Your answer should be an exact copy of the lines from the start of the entries to the line containing "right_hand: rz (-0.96", both included.

== Excerpts from a dataset ==
● ● ● ●

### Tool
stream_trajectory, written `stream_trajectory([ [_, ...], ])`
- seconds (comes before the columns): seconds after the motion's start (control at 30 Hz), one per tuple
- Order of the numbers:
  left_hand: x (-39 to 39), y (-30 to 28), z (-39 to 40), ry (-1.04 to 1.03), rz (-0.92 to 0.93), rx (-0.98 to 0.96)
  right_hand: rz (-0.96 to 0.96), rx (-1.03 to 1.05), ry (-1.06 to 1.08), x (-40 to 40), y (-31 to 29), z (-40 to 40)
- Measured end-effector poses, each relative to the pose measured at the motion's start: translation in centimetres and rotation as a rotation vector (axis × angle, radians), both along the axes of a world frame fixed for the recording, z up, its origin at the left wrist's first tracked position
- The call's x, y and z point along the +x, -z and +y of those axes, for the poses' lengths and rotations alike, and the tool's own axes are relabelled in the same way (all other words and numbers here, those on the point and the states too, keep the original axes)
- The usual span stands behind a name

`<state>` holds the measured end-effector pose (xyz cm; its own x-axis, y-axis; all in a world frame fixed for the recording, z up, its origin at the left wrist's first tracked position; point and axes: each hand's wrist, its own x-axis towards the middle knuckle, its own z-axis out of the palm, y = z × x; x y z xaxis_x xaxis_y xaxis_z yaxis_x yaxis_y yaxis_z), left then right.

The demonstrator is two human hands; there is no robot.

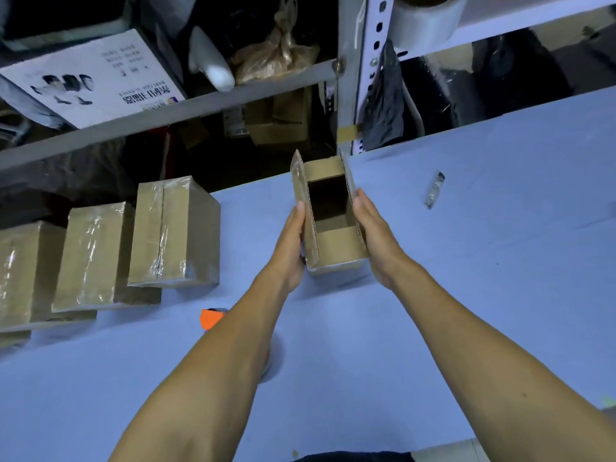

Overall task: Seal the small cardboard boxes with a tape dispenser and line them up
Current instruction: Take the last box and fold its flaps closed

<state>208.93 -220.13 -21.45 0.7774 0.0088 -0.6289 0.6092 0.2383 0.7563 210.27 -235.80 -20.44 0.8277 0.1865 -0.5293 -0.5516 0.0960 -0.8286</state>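
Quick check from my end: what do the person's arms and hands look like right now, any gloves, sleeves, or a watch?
Both forearms are bare as far as the frame shows, no sleeves in view. The left hand and right hand have no gloves, and no rings, watch or wristband are visible. A strip of dark clothing shows at the bottom edge between the arms.

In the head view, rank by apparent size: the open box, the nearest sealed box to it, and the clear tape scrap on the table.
1. Sealed box, looks largest.
2. Open box, smaller, though its raised flaps make this unsure.
3. Tape scrap, clearly smallest.
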Motion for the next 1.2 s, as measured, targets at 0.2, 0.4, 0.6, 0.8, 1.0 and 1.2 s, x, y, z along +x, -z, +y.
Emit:
stream_trajectory([
  [0.2,-0.5,0.7,-0.7,-0.003,-0.082,0.013,0.016,-0.075,-0.090,0.5,1.1,0.5],
  [0.4,-1.2,-0.4,-0.8,-0.033,-0.106,0.047,0.003,-0.112,-0.039,-0.5,0.2,1.3],
  [0.6,-4.5,-3.8,0.6,-0.069,-0.172,0.008,-0.095,-0.152,0.021,-4.6,-3.8,3.3],
  [0.8,-11.0,-7.4,5.3,-0.093,-0.221,-0.007,-0.204,-0.210,0.034,-11.6,-8.0,8.0],
  [1.0,-18.7,-10.3,13.1,-0.118,-0.277,-0.062,-0.263,-0.226,0.014,-19.5,-10.8,15.4],
  [1.2,-25.5,-10.7,21.5,-0.105,-0.256,-0.021,-0.248,-0.234,-0.024,-26.0,-10.5,23.2],
])
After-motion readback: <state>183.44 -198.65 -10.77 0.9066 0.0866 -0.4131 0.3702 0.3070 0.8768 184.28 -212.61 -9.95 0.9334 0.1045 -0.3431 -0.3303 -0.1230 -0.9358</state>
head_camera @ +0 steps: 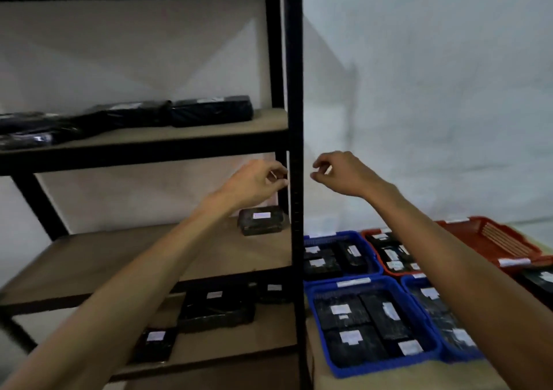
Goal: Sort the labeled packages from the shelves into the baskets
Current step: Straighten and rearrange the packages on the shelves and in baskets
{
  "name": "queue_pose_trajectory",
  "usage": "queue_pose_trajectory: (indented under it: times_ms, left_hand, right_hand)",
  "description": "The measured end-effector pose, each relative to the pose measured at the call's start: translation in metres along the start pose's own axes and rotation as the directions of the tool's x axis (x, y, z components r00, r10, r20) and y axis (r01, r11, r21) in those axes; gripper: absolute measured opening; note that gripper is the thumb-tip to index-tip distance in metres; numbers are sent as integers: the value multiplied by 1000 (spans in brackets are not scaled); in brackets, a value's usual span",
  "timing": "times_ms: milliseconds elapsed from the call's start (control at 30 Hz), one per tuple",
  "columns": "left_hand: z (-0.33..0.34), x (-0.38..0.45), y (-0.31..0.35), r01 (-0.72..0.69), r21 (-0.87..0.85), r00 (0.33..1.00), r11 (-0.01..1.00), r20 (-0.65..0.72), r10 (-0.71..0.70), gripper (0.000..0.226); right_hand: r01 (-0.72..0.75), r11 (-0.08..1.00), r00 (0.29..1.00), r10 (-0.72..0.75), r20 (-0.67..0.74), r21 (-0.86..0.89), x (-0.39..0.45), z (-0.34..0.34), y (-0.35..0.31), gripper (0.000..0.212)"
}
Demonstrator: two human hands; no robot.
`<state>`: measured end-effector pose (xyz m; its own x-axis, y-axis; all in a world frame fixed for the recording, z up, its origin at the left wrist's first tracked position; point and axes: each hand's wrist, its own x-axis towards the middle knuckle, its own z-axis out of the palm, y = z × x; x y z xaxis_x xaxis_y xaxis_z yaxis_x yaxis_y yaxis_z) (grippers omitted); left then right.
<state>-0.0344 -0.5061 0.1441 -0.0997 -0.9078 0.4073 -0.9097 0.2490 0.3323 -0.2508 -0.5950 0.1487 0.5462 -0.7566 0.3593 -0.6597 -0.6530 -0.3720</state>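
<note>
1. Both grips hold nothing: my left hand (257,180) and right hand (338,174) hover mid-frame with fingers loosely curled, either side of the shelf post (294,120).
2. Nearest labeled package (261,220) sits on the middle shelf (149,252), just below my left hand.
3. I'd drop the left hand, pinch the package's sides, read its label, then match a basket (371,326) at lower right.
4. Both forearms reach forward, wrists slightly bent down.

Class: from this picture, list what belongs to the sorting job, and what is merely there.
Job: labelled package on the middle shelf; packages on the lower shelf; blue baskets; red baskets; both empty hands, left, right.

Merely there: shelf post; wall.
</note>
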Motion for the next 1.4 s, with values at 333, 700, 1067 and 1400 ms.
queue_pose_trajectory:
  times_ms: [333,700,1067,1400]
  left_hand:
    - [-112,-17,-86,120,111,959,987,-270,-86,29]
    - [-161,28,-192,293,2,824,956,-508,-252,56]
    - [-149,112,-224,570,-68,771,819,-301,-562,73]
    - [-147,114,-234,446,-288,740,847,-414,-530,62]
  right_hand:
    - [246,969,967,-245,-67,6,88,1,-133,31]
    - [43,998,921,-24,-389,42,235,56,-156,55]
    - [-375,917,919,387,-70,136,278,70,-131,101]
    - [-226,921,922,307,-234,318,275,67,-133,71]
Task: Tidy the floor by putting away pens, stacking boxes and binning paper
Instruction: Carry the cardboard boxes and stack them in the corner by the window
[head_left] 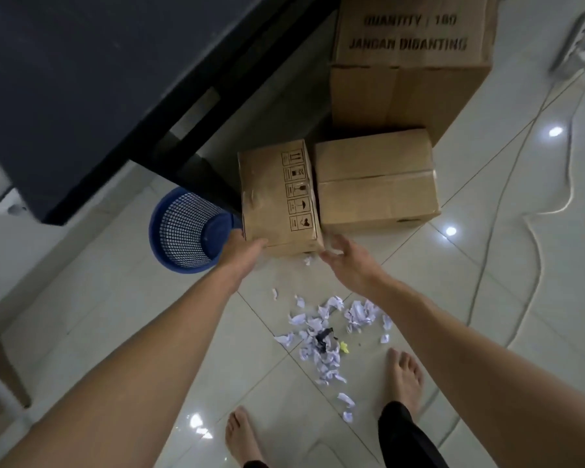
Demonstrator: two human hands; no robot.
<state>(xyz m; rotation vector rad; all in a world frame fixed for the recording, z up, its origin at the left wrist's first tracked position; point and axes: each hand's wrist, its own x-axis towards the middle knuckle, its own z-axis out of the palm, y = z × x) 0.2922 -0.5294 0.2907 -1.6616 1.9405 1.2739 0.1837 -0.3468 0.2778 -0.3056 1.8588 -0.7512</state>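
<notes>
A small cardboard box [277,197] with printed handling symbols stands on the floor tiles. My left hand [242,248] touches its near left corner, fingers straight against the cardboard. My right hand [347,261] hovers just off the near right corner with fingers spread, holding nothing. A medium box [375,184] sits right beside the small one, and behind it stands a large printed box [409,62]. A blue mesh bin [186,228] lies on its side left of the small box. Torn paper scraps [328,329] litter the floor in front of my feet.
A dark desk [81,79] overhangs the upper left, its leg behind the bin. A small black object [323,337] and a yellow bit lie among the scraps. A power strip [578,38] and loose cables [487,231] run along the right. A chair leg shows at lower left.
</notes>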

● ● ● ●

== SOLUTION FOR THIS TASK ==
### Tool
stream_trajectory, written `stream_trajectory([ [_, ...], ])`
- seconds (comes before the columns): seconds after the motion's start (control at 30 Hz), one per tuple
- Order of the numbers:
  left_hand: x (-39 to 39), y (-30 to 28), z (-39 to 40), ry (-1.04 to 1.03), rz (-0.92 to 0.93), rx (-0.98 to 0.96)
  right_hand: rz (-0.96 to 0.96), rx (-1.03 to 1.05), ry (-1.06 to 1.08), x (-40 to 40), y (-31 to 29), z (-40 to 40)

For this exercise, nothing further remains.